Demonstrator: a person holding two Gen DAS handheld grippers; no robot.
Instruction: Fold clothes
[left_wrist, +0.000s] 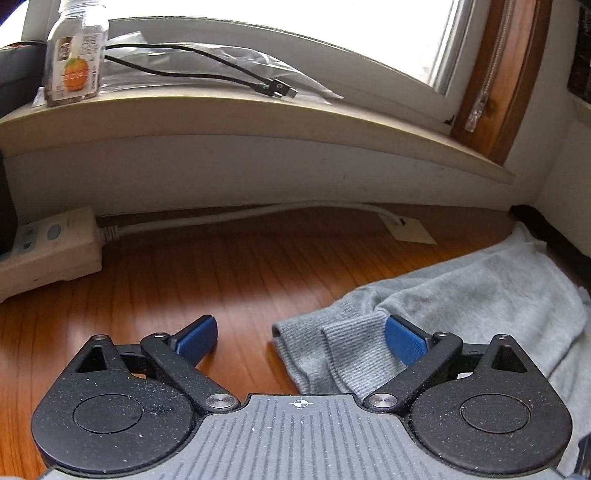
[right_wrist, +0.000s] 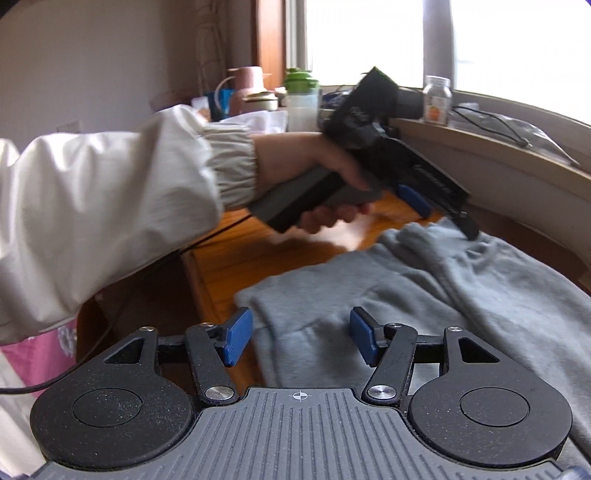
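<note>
While both grippers hung over the wooden table (left_wrist: 207, 273), the grey garment (right_wrist: 480, 295) lay spread on its top, and it served as the landmark for all else. Nearest in the right wrist view, the right gripper (right_wrist: 301, 339) stood with its jaws apart, nothing pressed between the blue pads (right_wrist: 234, 341); the near folded edge of the garment lay just beneath them. Nearest in the left wrist view, the left gripper (left_wrist: 301, 339) was spread wide, its right pad touching or just over the garment's ribbed cuff (left_wrist: 354, 347), with nothing clamped. Beyond the garment's near edge in the right wrist view, a hand (right_wrist: 325, 173) in a white sleeve (right_wrist: 110, 206) held that left gripper at the garment's far end. Left of the garment sat a power strip (left_wrist: 48, 251) by the wall. Past the garment, on the windowsill (left_wrist: 258, 110), stood a clear jar (left_wrist: 75, 55) beside a black cable (left_wrist: 207, 70).
</note>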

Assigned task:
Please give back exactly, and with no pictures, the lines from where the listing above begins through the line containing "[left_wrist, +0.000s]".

Task output:
Demonstrator: a person holding two Gen DAS handheld grippers; no robot.
Instruction: Fold clothes
[left_wrist, +0.000s] 

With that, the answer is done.